**Problem**
In the data below, one line contains "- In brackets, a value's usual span" and a later one contains "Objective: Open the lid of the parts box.". Print both, with every line between them, exactly and alone.

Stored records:
==================================================
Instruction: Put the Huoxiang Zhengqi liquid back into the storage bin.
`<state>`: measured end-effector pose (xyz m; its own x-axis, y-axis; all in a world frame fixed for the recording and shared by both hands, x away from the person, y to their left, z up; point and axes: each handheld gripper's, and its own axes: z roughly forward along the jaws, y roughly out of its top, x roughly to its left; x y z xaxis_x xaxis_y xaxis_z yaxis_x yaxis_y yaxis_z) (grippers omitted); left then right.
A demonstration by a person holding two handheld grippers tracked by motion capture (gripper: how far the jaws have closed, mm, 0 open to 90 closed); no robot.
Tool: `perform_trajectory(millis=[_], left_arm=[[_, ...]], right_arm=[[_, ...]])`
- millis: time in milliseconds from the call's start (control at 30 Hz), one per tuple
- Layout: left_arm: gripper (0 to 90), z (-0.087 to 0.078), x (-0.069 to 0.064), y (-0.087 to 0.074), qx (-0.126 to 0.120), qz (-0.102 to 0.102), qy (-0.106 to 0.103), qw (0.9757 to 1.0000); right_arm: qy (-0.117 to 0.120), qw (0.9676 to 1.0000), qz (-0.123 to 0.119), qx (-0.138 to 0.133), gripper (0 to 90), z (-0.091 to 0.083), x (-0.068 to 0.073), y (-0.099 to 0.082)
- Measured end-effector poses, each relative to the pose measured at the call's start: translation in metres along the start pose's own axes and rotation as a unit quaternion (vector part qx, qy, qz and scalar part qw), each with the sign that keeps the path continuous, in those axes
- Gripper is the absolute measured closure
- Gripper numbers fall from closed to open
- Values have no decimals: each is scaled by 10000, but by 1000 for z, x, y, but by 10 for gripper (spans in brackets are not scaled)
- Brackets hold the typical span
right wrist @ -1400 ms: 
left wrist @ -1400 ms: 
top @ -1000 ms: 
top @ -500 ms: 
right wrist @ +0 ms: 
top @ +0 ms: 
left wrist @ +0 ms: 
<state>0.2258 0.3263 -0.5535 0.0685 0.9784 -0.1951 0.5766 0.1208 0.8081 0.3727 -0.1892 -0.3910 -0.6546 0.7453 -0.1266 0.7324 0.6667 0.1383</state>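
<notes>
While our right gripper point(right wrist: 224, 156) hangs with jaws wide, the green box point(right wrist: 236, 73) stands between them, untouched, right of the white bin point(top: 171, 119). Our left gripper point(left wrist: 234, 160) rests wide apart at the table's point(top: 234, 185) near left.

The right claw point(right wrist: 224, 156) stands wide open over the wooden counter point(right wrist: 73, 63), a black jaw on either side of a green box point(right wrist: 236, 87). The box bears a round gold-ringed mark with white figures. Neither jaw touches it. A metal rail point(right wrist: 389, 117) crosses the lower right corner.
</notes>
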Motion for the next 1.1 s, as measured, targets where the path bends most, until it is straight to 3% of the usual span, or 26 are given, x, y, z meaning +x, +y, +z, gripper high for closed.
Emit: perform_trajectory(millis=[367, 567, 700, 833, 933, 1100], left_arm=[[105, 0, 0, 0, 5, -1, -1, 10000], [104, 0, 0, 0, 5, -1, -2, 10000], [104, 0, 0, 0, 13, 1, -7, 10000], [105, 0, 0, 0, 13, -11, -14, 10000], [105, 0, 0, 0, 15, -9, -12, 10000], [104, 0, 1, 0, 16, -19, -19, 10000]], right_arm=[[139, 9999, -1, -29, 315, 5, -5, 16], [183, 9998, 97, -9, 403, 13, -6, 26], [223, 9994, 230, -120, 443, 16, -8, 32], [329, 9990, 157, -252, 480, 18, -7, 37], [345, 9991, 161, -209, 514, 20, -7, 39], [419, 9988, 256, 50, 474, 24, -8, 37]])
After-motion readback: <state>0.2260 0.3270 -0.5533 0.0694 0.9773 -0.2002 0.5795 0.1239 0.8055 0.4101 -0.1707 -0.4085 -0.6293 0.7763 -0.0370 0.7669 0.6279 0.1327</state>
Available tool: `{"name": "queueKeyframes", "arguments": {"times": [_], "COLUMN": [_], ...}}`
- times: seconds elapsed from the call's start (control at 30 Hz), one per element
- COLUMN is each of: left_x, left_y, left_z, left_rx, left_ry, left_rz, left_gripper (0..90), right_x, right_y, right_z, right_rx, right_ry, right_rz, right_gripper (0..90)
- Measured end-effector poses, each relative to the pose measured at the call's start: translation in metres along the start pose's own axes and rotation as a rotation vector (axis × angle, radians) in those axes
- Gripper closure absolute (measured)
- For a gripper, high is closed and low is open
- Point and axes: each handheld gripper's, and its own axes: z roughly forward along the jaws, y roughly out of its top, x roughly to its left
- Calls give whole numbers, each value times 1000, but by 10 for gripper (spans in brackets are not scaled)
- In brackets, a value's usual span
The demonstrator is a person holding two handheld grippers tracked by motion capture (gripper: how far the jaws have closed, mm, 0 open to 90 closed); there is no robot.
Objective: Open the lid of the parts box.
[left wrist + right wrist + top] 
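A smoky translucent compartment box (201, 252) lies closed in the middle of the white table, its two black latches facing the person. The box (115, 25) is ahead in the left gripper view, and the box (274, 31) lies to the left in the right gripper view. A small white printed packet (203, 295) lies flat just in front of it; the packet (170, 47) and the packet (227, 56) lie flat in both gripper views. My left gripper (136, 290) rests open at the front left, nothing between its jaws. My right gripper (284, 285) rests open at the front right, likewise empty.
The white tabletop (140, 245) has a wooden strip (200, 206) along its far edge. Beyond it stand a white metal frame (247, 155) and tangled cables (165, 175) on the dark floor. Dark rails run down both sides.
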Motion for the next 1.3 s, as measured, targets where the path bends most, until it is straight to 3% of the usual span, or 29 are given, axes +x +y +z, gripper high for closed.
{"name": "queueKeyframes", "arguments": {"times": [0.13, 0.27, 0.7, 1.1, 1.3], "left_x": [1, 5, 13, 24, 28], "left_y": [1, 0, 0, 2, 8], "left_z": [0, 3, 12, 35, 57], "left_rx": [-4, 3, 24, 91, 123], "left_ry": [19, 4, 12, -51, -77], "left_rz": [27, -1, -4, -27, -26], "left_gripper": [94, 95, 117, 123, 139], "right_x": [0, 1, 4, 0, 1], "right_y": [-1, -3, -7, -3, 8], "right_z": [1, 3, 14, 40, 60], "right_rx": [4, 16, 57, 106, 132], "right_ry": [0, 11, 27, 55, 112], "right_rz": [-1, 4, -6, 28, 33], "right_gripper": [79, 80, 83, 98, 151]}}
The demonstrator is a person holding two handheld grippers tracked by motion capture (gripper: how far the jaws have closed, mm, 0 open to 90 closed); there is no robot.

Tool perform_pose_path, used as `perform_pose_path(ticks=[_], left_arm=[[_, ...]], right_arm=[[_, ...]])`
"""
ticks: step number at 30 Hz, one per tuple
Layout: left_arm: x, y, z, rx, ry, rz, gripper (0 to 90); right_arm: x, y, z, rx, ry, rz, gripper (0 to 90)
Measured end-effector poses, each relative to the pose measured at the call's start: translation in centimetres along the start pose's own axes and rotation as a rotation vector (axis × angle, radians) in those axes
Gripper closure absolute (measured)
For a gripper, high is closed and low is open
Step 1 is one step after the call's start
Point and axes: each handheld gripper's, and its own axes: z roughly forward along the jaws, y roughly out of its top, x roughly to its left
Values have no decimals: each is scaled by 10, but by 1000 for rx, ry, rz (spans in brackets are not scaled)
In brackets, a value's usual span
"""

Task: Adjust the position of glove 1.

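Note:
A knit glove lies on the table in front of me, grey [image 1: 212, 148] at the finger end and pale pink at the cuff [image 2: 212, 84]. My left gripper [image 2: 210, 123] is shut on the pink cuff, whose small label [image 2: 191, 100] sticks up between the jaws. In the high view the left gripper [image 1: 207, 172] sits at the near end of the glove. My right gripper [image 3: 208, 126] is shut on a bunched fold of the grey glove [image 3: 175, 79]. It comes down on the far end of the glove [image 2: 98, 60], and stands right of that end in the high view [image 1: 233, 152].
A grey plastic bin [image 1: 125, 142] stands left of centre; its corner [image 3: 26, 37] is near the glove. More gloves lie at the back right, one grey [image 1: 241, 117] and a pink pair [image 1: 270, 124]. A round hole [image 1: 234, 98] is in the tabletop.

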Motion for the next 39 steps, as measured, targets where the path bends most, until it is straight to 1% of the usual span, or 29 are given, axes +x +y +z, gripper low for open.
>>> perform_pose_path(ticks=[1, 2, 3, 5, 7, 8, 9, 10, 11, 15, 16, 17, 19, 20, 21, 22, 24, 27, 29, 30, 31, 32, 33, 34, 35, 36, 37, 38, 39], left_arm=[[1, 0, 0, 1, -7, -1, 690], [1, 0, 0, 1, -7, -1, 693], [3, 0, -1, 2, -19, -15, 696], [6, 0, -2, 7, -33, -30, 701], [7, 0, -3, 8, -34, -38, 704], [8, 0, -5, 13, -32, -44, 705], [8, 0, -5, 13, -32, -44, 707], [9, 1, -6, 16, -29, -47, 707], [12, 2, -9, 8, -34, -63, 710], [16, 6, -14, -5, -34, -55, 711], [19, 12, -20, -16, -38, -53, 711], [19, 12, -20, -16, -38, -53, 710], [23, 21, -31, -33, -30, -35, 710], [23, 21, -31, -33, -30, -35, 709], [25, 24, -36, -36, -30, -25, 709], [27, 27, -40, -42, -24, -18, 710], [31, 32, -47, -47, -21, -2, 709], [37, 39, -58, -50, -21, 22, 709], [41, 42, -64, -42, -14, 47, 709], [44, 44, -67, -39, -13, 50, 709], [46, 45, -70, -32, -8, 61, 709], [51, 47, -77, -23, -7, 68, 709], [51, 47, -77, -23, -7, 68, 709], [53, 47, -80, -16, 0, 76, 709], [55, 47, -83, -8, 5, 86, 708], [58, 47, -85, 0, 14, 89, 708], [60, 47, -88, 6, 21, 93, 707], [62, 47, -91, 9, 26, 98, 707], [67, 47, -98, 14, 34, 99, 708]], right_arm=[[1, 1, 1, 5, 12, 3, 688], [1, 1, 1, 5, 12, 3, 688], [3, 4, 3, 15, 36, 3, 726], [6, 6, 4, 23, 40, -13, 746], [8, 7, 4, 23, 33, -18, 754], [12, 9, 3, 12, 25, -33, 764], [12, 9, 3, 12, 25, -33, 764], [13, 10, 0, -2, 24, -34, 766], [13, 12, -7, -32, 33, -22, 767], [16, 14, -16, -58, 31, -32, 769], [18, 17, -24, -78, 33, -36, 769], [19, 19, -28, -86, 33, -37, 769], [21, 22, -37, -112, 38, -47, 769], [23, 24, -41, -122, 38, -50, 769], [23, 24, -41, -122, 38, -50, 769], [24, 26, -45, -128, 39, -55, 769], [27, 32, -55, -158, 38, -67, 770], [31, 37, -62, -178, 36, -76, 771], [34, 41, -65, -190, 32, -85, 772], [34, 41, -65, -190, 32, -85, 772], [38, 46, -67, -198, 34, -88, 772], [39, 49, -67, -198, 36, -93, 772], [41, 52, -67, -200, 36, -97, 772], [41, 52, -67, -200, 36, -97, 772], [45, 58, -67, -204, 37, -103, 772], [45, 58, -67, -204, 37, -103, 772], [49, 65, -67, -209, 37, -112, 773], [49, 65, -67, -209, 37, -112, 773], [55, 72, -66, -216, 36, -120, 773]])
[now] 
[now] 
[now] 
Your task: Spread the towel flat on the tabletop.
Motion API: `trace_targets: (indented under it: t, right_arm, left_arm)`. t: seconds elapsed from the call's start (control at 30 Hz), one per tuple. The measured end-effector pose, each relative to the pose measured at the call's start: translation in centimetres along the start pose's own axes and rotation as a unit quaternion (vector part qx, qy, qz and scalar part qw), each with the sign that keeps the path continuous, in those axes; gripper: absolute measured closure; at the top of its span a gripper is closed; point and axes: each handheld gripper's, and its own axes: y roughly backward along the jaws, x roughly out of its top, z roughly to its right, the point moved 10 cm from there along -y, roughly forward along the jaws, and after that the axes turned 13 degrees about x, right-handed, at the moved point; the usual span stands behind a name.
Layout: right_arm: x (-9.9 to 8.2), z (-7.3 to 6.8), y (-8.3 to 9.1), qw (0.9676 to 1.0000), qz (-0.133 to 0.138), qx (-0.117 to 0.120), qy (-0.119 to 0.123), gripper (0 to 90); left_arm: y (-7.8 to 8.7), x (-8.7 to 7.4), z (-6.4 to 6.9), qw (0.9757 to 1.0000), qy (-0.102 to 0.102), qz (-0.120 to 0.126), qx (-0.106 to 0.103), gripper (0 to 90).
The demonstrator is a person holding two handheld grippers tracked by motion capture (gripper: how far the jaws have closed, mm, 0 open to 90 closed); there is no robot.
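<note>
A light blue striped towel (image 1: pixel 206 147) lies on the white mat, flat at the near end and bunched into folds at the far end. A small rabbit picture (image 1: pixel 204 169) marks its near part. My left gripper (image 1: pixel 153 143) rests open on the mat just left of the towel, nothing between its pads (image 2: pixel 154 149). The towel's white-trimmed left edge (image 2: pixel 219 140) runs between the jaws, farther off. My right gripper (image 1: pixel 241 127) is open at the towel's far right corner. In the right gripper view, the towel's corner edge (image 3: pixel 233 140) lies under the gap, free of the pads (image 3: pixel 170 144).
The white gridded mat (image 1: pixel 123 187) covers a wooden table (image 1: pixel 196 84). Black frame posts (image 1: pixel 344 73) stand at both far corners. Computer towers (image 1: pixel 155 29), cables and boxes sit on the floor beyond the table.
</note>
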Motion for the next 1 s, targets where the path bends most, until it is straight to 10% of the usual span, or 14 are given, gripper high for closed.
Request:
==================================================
**Answer space**
- In brackets, a value's usual span
The demonstrator is a person holding two handheld grippers tracked by motion capture (gripper: how far the jaws have closed, mm, 0 open to 90 closed); there is no robot.
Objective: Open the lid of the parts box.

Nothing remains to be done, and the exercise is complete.